他花了大半年,把能找到的旧影像资料轮着看;毛泽东的手势,几乎是用慢放练的。夜深学步,说一句题外话,王霙是用了家里的镜子演给自己连背影都不得马虎。
有些经验是后来才懂的。拍骑马镜头的时候,他本身算身体好,体育底子还在,拍马上的戏,导演说基本不用替身,但那时的数据还是真实——每拍一次都很危险。偶尔摔下来,组里的人都倒吸气,可王霙不这样,不像。
拍摄结束,他没想过成名。他在采访里原话这样讲最幸福的,就是有人在剧场外看见了毛主席。
这一点,有人不信。可只要看1979年“青年毛泽东”第一版播出后的观众反馈,信件数是剧团常态的三倍。不止是相似,更是那种——说不清的时代“气感”,又一次聚拢成共识。
而关于“扮演伟人”的责任,在王霙这里,似乎不是一句空泛话头。他并未因成名流连聚光灯。王霙说过一次,“这个角色演完,不想用头衔换来私利”。后来几年,他选择躲开流量,接戏极少,身影一点点消失在热浪之后。

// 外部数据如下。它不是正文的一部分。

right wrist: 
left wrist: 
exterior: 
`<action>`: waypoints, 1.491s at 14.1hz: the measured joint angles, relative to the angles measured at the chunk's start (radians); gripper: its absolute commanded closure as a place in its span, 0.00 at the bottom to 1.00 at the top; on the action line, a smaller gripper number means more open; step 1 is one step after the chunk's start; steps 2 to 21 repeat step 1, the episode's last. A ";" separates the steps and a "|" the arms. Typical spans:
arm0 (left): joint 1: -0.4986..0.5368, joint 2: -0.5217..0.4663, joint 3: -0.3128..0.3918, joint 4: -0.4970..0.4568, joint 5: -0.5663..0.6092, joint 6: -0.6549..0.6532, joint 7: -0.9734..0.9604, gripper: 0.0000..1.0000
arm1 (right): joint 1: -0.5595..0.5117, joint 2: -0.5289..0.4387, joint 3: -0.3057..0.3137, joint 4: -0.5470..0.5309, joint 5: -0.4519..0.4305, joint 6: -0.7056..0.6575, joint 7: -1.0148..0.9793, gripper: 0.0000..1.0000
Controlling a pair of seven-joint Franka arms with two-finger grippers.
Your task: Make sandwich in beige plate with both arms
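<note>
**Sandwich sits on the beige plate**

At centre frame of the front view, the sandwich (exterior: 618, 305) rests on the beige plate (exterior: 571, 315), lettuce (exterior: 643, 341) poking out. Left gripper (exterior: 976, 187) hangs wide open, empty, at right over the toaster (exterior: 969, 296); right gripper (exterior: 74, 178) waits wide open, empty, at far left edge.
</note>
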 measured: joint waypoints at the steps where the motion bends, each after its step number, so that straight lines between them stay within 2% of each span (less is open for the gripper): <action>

有人觉得,他“浪费了自己”,其实不全对。演毛泽东,这种角色,是一场精神与现实的拉锯。演过的人,头顶那道光,后面其实藏着十倍的约束和困顿。
现在回望,王霙的故事没有戏剧化起伏。也没什么神话加持。他表现出普通人的坚持、倔强和审慎。最后呈现出的,无非也是——一个历史的见证方式,一种时代的精神承接。
重大人物的银幕再现,不依赖模仿、雕琢、技巧,更不是表面上的传神。那是一种沉下心来,耗尽常人想象的细致用力,还有自觉的敬畏。
观众并不容易骗过。真与不真,屏幕前的人,早二十分钟心里有数。
至于王霙的选择,是不是最佳?是不是唯一?这个问题留给了每个人。
人物于时代的大幕间穿梭,个人命运倔强而隐秘地生长。王霙恰好赶上了一个时代节点,也承担了一种独特的被观看和被期待。
银幕之外,每一代人都在选择自己的纪念方式。对于某些人和某个年代,沉静呈现本身,就是最大的告慰。
伟人的故事,谁来演绎并不重要。能否让观众,在短暂的凝望里恢复久违的共情与问询,那才是故事真正的开始。